To (re)install the python code from your local directory, type from the top directory:

$ pip install -e eskapade-spark

python

After installation, you can now do in Python:

import eskapadespark

Congratulations, you are now ready to use Eskapade-Spark!

Quick run

To see the available Eskapade-Spark examples, do:

$ export TUTDIR=`pip show Eskapade-Spark | grep Location | awk '{ print $2"/eskapadespark/tutorials" }'`
$ ls -l $TUTDIR/

E.g. you can now run:

$ eskapade_run $TUTDIR/esk601_spark_configuration.py

For all available examples, please see the tutorials.

Contact and support

Contact us at: kave [at] kpmg [dot] com

Please note that the KPMG Eskapade group provides support only on a best-effort basis.

Contents

Tutorials

This section contains materials on how to use Eskapade-Spark. All command examples can be run from any directory with write access. For more in depth explanations on the functionality of the code-base, try the API docs.

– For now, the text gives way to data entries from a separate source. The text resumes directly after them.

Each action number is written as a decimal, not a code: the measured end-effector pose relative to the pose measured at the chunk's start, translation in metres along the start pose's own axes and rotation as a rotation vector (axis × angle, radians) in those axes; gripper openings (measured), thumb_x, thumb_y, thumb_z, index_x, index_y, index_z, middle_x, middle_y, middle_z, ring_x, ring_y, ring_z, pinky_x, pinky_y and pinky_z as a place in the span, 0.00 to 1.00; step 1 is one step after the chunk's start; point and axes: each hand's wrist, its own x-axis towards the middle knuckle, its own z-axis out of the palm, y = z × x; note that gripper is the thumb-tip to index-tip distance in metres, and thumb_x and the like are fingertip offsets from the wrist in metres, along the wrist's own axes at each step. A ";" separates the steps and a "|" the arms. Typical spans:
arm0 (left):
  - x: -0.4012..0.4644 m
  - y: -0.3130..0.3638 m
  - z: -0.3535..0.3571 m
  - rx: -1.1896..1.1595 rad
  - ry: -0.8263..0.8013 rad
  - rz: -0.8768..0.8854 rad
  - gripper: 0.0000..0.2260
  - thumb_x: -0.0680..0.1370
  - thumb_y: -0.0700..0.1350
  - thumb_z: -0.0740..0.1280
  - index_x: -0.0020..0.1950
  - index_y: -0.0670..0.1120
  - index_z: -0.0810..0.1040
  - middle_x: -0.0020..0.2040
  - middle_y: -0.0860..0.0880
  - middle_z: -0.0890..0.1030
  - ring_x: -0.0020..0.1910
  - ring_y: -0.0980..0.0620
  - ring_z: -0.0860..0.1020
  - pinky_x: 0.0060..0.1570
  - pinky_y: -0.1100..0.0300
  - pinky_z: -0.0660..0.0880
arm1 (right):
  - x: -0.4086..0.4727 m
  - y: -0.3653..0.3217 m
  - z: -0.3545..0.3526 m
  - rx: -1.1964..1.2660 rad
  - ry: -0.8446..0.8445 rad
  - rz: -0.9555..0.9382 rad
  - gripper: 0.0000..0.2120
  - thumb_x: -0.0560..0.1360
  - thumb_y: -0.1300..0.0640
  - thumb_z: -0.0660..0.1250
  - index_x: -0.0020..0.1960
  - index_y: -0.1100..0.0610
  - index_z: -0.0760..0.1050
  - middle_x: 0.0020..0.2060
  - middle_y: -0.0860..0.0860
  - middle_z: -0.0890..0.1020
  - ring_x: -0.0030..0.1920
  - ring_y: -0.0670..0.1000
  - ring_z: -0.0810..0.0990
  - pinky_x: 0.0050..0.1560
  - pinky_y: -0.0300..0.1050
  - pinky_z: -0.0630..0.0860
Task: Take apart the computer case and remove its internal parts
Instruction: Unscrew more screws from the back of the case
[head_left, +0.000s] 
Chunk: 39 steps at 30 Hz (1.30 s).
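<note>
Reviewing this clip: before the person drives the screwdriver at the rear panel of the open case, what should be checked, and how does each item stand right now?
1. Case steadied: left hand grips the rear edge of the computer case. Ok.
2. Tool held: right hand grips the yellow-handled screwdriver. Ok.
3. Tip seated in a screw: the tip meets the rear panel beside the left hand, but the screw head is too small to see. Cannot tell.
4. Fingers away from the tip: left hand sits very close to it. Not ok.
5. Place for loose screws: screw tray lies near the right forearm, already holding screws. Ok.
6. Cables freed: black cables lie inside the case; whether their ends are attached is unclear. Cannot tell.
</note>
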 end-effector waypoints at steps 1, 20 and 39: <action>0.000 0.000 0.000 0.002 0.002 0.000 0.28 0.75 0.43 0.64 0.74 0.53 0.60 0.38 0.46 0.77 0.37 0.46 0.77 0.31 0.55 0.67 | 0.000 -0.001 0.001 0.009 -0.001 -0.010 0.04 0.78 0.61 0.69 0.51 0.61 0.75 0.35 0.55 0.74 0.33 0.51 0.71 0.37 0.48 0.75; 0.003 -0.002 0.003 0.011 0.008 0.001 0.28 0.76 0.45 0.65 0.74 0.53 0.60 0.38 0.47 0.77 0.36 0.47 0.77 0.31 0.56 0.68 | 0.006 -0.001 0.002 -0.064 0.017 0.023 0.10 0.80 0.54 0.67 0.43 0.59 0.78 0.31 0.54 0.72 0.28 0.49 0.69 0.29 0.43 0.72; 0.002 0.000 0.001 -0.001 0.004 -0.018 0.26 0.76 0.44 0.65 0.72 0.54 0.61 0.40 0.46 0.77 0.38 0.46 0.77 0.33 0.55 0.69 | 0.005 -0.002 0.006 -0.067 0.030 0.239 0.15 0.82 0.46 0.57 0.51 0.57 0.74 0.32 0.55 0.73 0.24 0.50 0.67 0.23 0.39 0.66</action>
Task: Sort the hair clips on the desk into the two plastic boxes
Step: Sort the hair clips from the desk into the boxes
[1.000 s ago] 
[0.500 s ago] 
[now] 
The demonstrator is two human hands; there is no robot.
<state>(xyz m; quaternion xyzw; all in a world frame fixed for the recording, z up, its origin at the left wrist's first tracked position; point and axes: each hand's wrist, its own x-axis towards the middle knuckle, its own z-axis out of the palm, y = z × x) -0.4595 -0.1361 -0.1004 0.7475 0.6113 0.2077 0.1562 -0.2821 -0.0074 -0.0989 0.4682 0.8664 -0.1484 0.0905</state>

All Spark Examples in Eskapade

All Eskapade-Spark example macros can be found in the tutorials directory. For ease of use, let’s make a shortcut to the directory containing the tutorials:

$ export TUTDIR=`pip show Eskapade-Spark | grep Location | awk '{ print $2"/eskapadespark/tutorials" }'`
$ ls -l $TUTDIR/

The numbering of the example macros follows the package structure:

  • esk600+: macros for processing Spark datasets and performing analysis with Spark.

These macros are briefly described below. You are encouraged to run all examples to see what they can do for you!

Example esk601: setting the spark configuration

Tutorial macro for configuring Spark in multiple ways.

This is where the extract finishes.